If You're Still An R. Kelly Fan In 2017 You Might Be A Worse Person Than R. Kelly

We may earn a commission from links on this page.

I'm not going to say much about R. Kelly because, at this point, on the seventeenth day of July in 2017, there's not much I can say about R. Kelly that hasn't already been said. And repeated. And reported on. And recounted through anecdote. And even said by me on this very space four years ago.

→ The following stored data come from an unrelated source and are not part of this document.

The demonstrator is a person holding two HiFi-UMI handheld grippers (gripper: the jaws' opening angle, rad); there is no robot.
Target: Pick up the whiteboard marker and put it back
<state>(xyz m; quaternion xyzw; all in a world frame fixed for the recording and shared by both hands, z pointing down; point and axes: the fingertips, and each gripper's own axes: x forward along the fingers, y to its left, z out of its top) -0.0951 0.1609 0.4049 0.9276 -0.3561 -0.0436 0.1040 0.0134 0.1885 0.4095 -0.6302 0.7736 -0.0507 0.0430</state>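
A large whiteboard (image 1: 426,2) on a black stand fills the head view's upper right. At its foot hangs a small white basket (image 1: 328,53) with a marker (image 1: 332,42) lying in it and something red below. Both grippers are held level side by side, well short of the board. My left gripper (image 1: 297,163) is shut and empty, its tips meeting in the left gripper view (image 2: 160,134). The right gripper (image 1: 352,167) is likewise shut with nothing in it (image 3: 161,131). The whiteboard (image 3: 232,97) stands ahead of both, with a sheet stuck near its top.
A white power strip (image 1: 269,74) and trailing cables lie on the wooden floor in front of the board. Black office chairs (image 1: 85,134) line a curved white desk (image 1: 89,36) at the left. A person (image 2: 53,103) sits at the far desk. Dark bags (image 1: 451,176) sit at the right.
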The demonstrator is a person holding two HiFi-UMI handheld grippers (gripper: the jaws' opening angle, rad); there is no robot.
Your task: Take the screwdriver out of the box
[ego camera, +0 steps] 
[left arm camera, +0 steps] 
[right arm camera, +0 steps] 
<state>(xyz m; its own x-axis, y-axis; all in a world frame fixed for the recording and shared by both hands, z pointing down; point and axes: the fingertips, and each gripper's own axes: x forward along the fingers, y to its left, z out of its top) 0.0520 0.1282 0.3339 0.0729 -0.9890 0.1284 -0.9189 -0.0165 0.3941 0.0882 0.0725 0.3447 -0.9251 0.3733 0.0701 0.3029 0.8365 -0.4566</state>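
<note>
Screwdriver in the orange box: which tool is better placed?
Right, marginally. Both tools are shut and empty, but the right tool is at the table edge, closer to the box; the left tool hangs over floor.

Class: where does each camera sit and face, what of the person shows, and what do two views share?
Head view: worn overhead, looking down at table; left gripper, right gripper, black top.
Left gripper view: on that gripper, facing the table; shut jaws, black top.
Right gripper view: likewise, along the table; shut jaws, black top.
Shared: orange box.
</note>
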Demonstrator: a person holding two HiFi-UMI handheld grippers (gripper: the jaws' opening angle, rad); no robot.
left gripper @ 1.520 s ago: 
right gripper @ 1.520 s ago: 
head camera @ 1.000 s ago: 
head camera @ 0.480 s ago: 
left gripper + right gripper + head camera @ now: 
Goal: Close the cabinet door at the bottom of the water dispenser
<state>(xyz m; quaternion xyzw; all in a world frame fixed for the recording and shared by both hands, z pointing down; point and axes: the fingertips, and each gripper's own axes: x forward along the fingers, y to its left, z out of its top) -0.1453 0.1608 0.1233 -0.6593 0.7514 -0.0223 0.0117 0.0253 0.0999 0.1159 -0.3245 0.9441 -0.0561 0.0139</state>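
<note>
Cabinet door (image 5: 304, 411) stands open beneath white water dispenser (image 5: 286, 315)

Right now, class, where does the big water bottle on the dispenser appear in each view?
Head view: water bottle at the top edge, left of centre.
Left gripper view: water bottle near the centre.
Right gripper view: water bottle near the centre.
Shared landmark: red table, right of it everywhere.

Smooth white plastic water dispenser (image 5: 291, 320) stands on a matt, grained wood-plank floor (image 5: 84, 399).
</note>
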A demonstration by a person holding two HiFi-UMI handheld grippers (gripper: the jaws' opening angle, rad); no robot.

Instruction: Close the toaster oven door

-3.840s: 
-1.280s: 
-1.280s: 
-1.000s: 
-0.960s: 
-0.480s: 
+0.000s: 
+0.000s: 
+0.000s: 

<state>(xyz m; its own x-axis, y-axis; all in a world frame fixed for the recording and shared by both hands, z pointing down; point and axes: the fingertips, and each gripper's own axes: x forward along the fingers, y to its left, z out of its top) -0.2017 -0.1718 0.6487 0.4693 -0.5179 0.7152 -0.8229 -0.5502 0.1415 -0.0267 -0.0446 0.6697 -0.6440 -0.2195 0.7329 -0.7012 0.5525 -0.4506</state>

With other artists guilty of criminal behavior, there can be a certain cognitive dissonance that can happen when the art and the unseemly acts by the artist have no connection. R. Kelly’s music doesn’t allow for that. His art and his actions are irrevocably linked. They can not be unlinked. It’s like shoes and soles. Or Knick fans and disappointment. He makes crazy, nasty, deviant sex music because he’s a crazy, nasty sex deviant. These are not two separate parts of him.

And also because R. Kelly is who he is. A talented musician — a person actually considered by many to be the most talented contemporary musician — and a man who, for years, used his considerable wealth and influence and status to prey on young Black girls. And continues to do so.

Advertisement

The word evil isn't often employed when characterizing him, because using that term to describe someone so popular, talented, charismatic, and handsome seems counterintuitive. Troubled? Maybe. Conflicted? Perhaps. Complicated? Definitely. Evil, however, seems to be taking it too far. But the acts he committed are plainly and patently evil. Shit, while attempting to quantify evil is usually a fool's errand, there aren't many evils more evil than a rich and powerful man sexually violating poor and powerless girls. And then vaingloriously teasing us about it because he knows there's not much we can do about it.

Advertisement

Which is why today, on the seventeenth day of July in 2017, I can't help but wonder if fans of R. Kelly today in 2017 just might be evil too. Or, at the very least, evil adjacent. The fans upset that other people dare be disgusted by R. Kelly. The fans still paying hundreds of dollars to attend his shows. The fans who twist themselves into logical origami defending him, still. The fans who still say things like "R. Kelly can still get it" and "Those girls knew what they were doing." The fans who parade him at concerts and honor him at awards shows. (And yes, this includes the peers who still make music with him.) The fans completely aware of his misdeeds but still completely apathetic to and unaffected by them. The fans — all of them — so enamored with and attached to R. Kelly the artist and his songs about sex that no evil act committed by R. Kelly, the person, matters.

Advertisement

Perhaps evil is too strong of a word to describe someone conscious of it who remains intentionally indifferent to it and arrogant about the indifference. But I can't think of a better one. So if you can, please do.


If you're wondering why the above may have sounded vaguely familiar — like you've read it somewhere before — it's because, if you've been a VSB reader for at least two years, you probably have. I wrote pretty much this exactly same thing in 2015; the only edits where I updated the year from 2015 to 2017. I didn't change anything because — despite the horrific Buzzfeed story today about R. Kelly's multi-state cult and the several sex slaves caught in it (that line italicized to represent the WTF!!!-ness of this all) — nothing has changed. He is who he is. And now, in 2017, we have over two decades worth of evidence of his criminal and criminal-adjacent sexual behavior. He hasn't stopped because he has no incentive to stop. If anything, DeRogatis's report shows that he's just become better at it. A craftsmen who surpassed the ten thousand hours of practice master threshold.

Advertisement

R. Kelly is an evil man who has preyed on Black women and girls for 25 years now. Maybe longer. And will not stop until he's imprisoned. Or killed. If you still defend him and your fandom, that's your right I guess. Just admit that enjoying his music matters more to you than what he's done. And what he's doing. And what he'll continue to do.